DESCRIPTION OF THE TASK
All that should come back is the lines of the data below from the one containing "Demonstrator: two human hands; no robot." to the one containing "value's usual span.", inclusive, exactly as they stand.

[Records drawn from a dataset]
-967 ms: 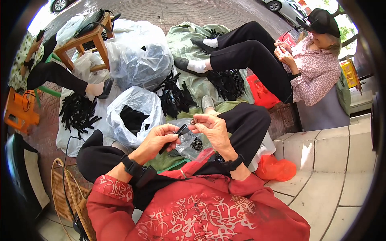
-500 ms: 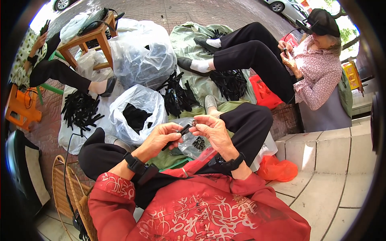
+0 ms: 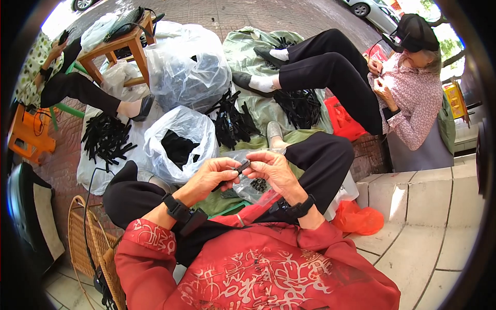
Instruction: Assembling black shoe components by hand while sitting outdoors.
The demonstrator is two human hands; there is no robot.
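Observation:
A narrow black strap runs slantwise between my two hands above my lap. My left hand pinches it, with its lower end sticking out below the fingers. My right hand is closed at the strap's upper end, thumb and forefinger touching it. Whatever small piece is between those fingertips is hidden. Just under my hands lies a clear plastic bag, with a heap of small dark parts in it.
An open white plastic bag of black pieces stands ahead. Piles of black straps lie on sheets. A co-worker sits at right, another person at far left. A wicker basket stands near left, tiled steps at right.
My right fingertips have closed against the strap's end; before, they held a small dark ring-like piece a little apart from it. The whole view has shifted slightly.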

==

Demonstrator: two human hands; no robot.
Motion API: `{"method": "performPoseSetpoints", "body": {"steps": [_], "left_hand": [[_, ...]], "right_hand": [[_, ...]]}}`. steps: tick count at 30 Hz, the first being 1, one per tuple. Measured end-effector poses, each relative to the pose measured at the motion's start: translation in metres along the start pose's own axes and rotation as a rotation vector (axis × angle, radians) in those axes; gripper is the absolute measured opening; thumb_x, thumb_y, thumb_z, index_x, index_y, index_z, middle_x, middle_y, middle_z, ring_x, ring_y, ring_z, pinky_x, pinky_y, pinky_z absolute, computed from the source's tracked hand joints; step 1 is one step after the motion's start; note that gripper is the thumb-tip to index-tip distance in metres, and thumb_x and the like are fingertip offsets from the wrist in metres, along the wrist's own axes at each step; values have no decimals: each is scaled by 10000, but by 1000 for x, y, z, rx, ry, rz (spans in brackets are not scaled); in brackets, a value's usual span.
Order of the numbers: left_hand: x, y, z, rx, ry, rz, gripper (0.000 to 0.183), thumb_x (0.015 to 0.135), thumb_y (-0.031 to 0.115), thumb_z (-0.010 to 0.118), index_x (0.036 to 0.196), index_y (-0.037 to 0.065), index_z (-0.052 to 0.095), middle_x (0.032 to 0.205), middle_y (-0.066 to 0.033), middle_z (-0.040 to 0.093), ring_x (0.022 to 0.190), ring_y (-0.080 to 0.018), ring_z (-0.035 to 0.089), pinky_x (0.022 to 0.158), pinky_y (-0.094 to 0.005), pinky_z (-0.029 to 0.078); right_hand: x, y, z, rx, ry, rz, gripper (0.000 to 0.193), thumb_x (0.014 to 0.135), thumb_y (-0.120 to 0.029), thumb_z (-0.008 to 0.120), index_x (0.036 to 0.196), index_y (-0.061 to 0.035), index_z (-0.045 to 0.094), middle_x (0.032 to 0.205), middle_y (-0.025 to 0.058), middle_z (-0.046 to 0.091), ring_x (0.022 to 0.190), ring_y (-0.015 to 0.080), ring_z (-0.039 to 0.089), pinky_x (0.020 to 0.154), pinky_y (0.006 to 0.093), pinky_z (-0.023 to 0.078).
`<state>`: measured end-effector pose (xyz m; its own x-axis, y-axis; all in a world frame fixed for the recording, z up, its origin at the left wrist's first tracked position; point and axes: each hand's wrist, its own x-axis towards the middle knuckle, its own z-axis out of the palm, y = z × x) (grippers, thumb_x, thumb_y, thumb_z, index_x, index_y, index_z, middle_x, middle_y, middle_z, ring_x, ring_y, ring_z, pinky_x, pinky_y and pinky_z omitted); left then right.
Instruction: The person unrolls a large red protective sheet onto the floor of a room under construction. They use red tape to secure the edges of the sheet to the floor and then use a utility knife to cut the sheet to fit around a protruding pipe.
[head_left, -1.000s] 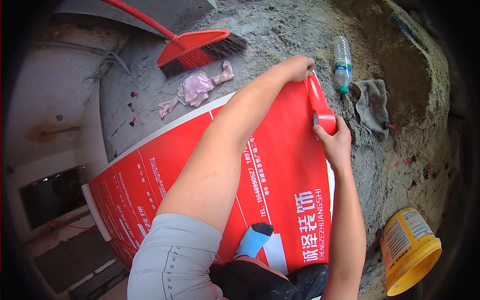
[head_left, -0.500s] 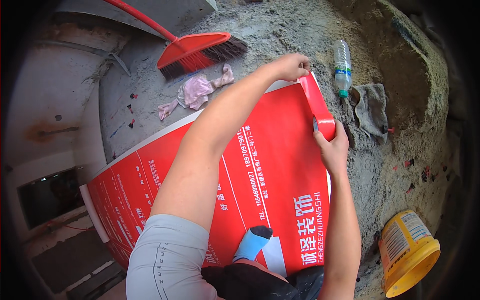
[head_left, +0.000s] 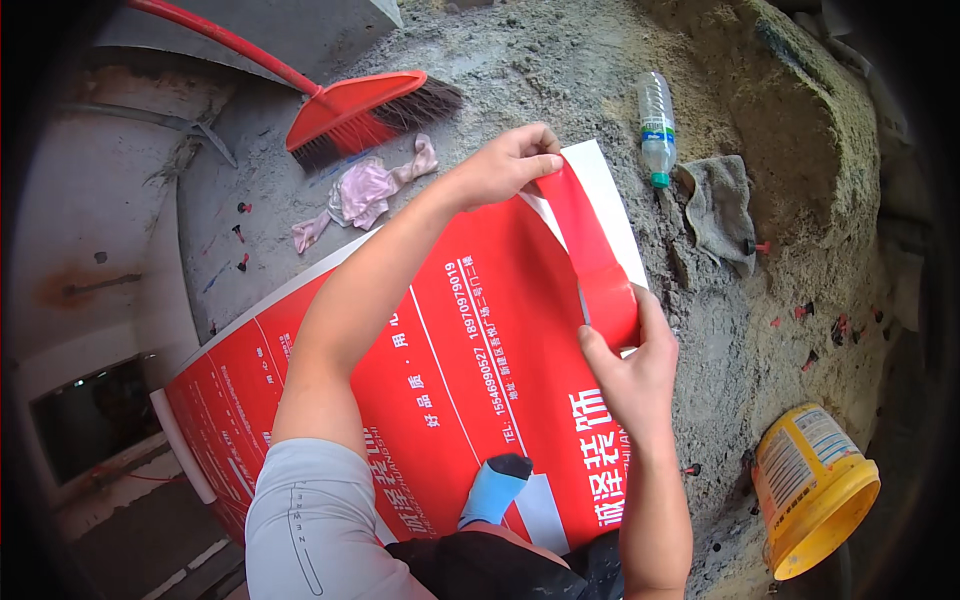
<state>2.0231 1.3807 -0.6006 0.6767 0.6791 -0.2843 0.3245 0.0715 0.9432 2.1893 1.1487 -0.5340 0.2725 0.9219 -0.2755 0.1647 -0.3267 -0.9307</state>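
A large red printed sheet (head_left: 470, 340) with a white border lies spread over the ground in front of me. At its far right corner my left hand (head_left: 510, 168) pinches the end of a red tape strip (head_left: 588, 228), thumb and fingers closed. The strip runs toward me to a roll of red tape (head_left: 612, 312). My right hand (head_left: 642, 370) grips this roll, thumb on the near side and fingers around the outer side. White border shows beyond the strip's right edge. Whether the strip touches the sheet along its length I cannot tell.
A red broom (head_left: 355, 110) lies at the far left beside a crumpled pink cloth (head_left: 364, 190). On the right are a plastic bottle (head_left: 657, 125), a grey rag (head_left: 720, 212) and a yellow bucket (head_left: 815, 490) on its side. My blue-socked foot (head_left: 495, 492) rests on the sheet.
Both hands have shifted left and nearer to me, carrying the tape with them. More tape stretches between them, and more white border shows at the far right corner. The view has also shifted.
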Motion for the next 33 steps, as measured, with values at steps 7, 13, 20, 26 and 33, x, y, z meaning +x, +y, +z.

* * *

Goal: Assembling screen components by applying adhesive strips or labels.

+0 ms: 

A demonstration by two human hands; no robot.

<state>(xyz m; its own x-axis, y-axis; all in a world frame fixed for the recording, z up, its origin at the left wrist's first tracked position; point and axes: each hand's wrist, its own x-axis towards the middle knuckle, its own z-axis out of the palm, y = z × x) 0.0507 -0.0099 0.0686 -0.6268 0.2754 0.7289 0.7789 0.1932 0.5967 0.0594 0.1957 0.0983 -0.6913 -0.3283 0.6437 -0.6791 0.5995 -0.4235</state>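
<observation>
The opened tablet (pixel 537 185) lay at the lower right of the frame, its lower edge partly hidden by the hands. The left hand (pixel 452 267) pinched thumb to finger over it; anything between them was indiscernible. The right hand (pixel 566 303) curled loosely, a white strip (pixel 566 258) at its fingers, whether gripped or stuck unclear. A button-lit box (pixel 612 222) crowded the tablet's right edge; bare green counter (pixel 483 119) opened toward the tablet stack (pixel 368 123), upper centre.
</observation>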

ANSWER TO THIS PROBLEM
Demonstrator: two human hands; no robot.
Motion API: `{"method": "performPoseSetpoints", "body": {"steps": [_], "left_hand": [[_, ...]], "right_hand": [[_, ...]]}}`. steps: tick count at 30 Hz, the first being 1, one per tuple. Measured end-effector poses, each relative to the pose measured at the motion's start: translation in metres along the start pose's own axes and rotation as a rotation vector (axis × angle, radians) in those axes; gripper is the absolute measured opening; thumb_x, thumb_y, thumb_z, index_x, index_y, index_z, middle_x, middle_y, middle_z, ring_x, ring_y, ring_z, pinky_x, pinky_y, pinky_z absolute, computed from the source's tracked hand joints; step 1 is one step after the motion's start; note that gripper is the thumb-tip to index-tip distance in metres, and thumb_x and the like are fingertip offsets from the wrist in metres, along the wrist's own axes at each step; values have no decimals: each is scaled by 10000, but by 1000 for x, y, z, rx, ry, rz (spans in brackets are not scaled); in brackets, a value's usual span.

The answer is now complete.